I loaded up the canoe, climbed in, and turned on my brightest headlamp. It cast a beam about 20 feet in front of the boat.
“This is going to be scary,” I thought as I paddled into the main channel.
The higher water level meant that the river was moving faster, about twice as fast. And the flooding waters had released into the river huge piles of driftwood that had been safely snagged on wing dikes and riprap.
The river had risen so much that the current pushed many of the buoys under the surface of the water. But sometimes a buoy would catch a soft spot in the current and explode to the surface, making a gut-wrenching explosive sound in the darkness.
A shape emerged from the darkness beside the boat. I bumped into it—a massive driftwood log. It was 75 feet long and 3 feet in diameter. From downriver, I heard the approaching sound of water flowing over a wing dike. If I didn’t get away from the log before we both went over the flooded dike, the log could get tossed by the rapids and crush me. I paddled hard away from the log, into the blackness, and toward the raging sound of water churning over the unseen dike. Twenty feet away and near the end of the dike, a channel marking buoy burst from the water like a missile from a submarine.
“Ahhhh!” I let out a deep, guttural scream of rage and adrenaline as the bow of the canoe dropped over the hidden waterfall on the backside of the wing dike.
I paddled by the senses of touch, motion, and sound. My weak headlamp was worthless for paddling in the night on the swollen river.
My nerves were at the very edge of sanity as I both prayed that a buoy wouldn’t kill me and assumed that a buoy would kill me.
“Why am I out here right now?!” I asked. “This is insane!”
Something deep within told me I had to be on the river. I was horrified, but I had to keep moving. Maybe I needed to move to stay warm. Maybe I needed to move to keep my spirits up. Either way, my inner voice, my intuition, told me to go.
Finally first light and a reprieve for my sanity arrived. I made it another 20 miles before I found a boat ramp where I could wait for some much-needed support.
Everything was soaked, including me. My nerves were trashed. I fell into a pile of large rocks and laid there for hours, fading in and out of sleep. My thoughts were delirious. At one point I took out my harmonica and started singing poorly composed blues riffs.
I got the blues
do da do da
Because of the rain
da da do da
It’s not raining now
do da do da
But it sure was this morning and last night
da da do da
And I don’t know if I want to cry
do da do da
da da do da
Because this bad weather keeps getting me down
do da do da
And draining me of all of my psychological … strength
da da do da
My unstable mind wandered in and out of dreams. But one stuck with me:
I am in the main channel of the river, 200 feet away from the shore. It is quiet and lonely. The water of the winter is different from that of the summer. It is much colder, yes. But there is something else. Its hue—almost greenish—hints at an underlying change in the power of the river. In the summer it gives life. But now it takes life. I see that the water too has its seasons. I aspired to be a participant in this understanding of the river, but participation requires two willing parties, and the river does not care.

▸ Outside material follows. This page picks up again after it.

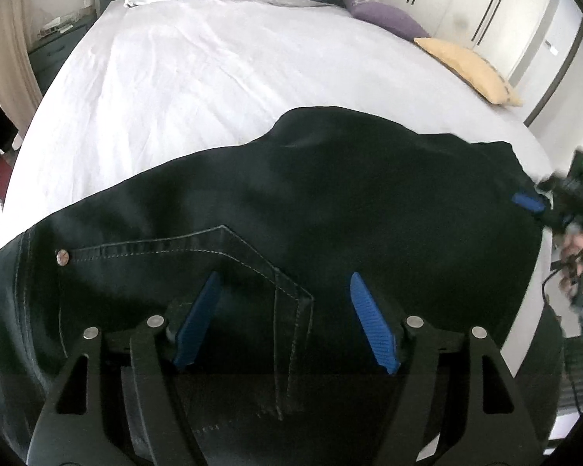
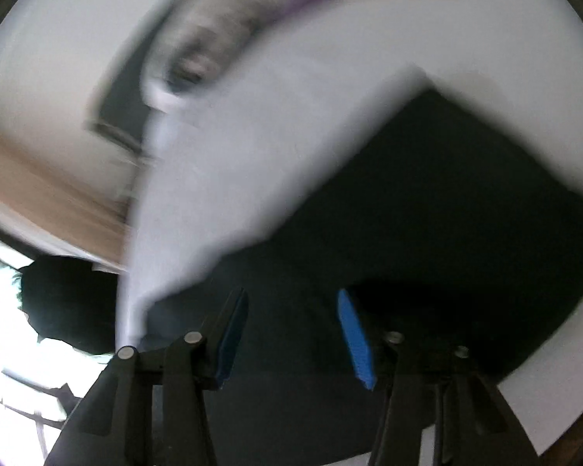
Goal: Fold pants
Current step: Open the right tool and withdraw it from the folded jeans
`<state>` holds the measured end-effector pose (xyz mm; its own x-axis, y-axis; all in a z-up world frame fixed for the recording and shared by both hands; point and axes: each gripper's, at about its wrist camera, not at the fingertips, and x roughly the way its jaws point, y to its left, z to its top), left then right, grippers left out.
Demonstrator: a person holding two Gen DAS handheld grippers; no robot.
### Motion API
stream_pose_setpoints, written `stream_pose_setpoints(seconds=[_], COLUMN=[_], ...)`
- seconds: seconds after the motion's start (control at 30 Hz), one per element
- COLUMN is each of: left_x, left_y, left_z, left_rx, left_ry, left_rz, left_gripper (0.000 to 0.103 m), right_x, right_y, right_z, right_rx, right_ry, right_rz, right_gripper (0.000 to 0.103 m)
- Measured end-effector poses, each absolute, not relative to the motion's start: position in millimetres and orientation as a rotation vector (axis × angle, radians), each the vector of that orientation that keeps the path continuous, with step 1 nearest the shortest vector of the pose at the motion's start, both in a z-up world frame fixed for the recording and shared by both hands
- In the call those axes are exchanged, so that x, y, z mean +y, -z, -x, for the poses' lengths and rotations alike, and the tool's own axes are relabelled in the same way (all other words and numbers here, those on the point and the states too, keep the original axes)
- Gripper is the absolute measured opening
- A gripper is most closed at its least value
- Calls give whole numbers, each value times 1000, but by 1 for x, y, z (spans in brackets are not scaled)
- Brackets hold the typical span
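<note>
- The black pants lie folded on the white bed, filling the lower half of the left wrist view; the lower edge is cut off.
- The left tool stands wide open above the pocket seam, holding nothing.
- The right wrist view is strongly blurred; the right tool has its pads apart over dark cloth, gripping nothing.
- Two pillows, purple and yellow, sit at the upper right.
</note>
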<state>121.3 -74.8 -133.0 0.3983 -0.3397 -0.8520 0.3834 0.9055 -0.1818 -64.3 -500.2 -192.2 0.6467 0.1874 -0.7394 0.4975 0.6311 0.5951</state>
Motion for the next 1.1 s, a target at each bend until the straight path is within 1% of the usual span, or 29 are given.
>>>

Underneath a bleak and overcast sky, I take off my life vest. I set it in the canoe next to my discarded paddle and boots. The wind slowly turns the drifting boat counter to the current.
With an accepted resignation of my insignificance amongst something greater, I roll out of the canoe and into the icy water.

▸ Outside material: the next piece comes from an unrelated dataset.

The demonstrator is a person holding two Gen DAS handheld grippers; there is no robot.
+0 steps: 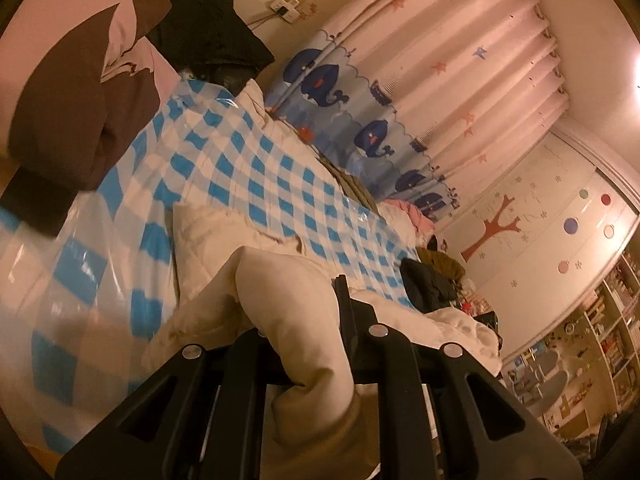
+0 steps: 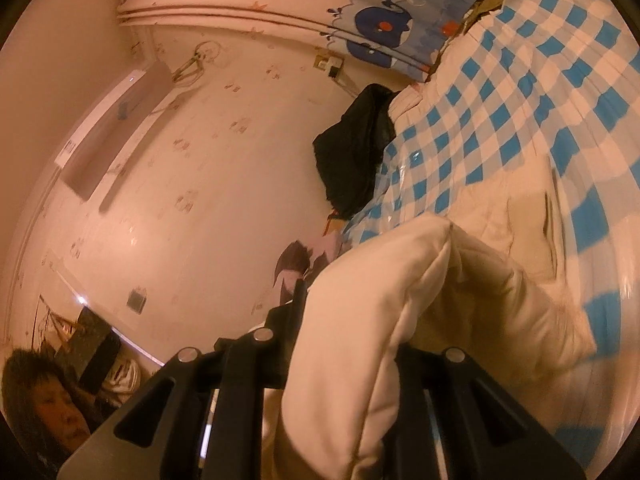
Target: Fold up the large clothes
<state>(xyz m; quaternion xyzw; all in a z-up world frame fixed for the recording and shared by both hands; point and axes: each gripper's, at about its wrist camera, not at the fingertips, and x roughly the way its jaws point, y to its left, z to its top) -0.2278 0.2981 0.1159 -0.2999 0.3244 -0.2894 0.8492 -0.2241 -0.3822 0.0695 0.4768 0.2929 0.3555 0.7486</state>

I gasp at the shocking embrace of the river. I jerkingly scream at the pain between gasps. The noises carry across the surface of the water and fade into nothing. My fingers go numb, and I clench my fists. I tread water with my arms and legs, but the cold only spreads faster.
Wind and current rarely agree. The wind takes the canoe on a new course while I drift along in the current on another path.

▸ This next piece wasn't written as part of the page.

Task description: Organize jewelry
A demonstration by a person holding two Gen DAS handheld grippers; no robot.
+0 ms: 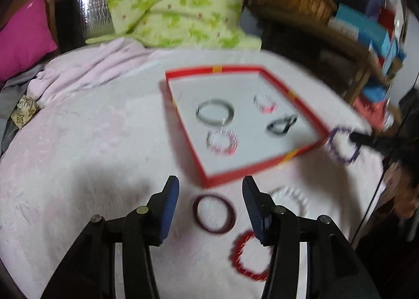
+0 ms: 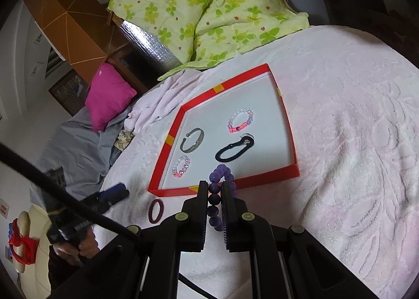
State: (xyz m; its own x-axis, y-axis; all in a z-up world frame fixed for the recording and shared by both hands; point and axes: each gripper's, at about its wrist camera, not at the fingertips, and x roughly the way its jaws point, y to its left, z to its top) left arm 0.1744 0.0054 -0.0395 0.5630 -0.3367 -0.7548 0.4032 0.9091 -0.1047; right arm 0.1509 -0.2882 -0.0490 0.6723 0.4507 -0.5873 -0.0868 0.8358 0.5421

My breaths come in spasms. Fast at first, they quickly begin to slow. My muscles twitch and quiver—one final act of self-preservation. This effort is wasted in the freezing water. My muscles shut down within minutes of giving myself to the river.
I float along low in the current, through small boils and swirls of water. My mind is numb to the beauty around me. Soon my body accepts what my soul already conceded. To the South, the wind carries my last breath. I slip into the murky depths without a word.
The river kept flowing.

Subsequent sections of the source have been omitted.